March 20, 2018Transcript of the video
Deep learning is closely related to mathematical optimization. What people usually mean by optimization is to find a set of parameters that minimize or maximize a function. In the context of neural networks, this usually means minimizing a cost function by iteratively tuning the trainable parameters.
Perhaps the biggest difference between pure mathematical optimization and optimization in deep learning is that in deep learning, we do not optimize for maximum performance directly. Instead, we use an easier to optimize cost function on a training set and hope that minimizing that would improve the performance on a separate test set.
We already talked about how optimization works in its simplest form in the earlier videos. We pick a loss function that we want to minimize, do a forward pass given a mini-batch of inputs, take the derivative of the loss function with respect to the weights, update the weights, and iterate. This is how vanilla stochastic gradient descent works. There are some tricks that we can make this process more efficient.
First, let's focus on the update rule we had. This update rule tells us to take a step towards a lower loss value guided by the gradient. This usually works fine but can be a little slow to converge. One useful trick that we can do is to add a velocity term to this update rule, which helps our updates gain momentum towards minima at every update. This is called the Momentum algorithm.
The momentum algorithm is simple and straightforward. We define a parameter that accumulates a weighted average of the past gradients. Then use this parameter in our update rule. In other words, we add a weighted average of past updates to our current update. The value of the momentum parameter determines the weight of the past updates in this weighted average.

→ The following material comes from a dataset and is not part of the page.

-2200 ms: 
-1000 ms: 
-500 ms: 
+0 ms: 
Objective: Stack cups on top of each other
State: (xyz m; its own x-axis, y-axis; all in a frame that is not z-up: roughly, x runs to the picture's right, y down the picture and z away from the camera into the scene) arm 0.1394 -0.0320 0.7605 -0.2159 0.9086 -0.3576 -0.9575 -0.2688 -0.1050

As a result of accumulating the gradients, the updates get larger when the algorithm repeatedly gets gradients having a similar direction. You can imagine the current state of the weights as a ball moving down on a surface defined by the cost function. The ball gains momentum as it moves towards the basin even if it hits some small pits on the way. This usually gives a quicker path to a solution as compared to plain stochastic gradient descent.
As you may recall, another factor that determines how big the step size will be is the learning rate. It's usually a good strategy to start with bigger steps and decrease the step size as we get closer to our target. You might think the magnitude of the gradient should shrink over time anyway, but that doesn't happen in many cases. The norm of the gradient might even increase, while the loss still keeps decreasing. So, it's common to set up a schedule, such as exponential decay, to decrease the learning rate over time either in a continuous way or by taking discrete steps.
In the plain version of stochastic gradient descent, the choice of learning rate might have a crucial impact on the performance. There are several methods that set a separate learning rate for each trainable parameter and adaptively adjust the learning rate to decrease a model's sensitivity to the initial learning rate.
AdaGrad algorithm decreases the learning rate faster for the parameters that have large gradient components and slower for the ones that have a smaller gradient.
RMSProp algorithm also adaptively tunes the learning rate for each parameter in a similar way but uses a moving average of gradients to make the optimization more suitable for optimizing non-convex cost functions.
Another algorithm that uses adaptive learning rates is the Adam optimizer. Adam stands for adaptive moment estimation. It attempts to combine the best parts of RMSProp and momentum optimizers. In practice, Adam and RMSProp both work well.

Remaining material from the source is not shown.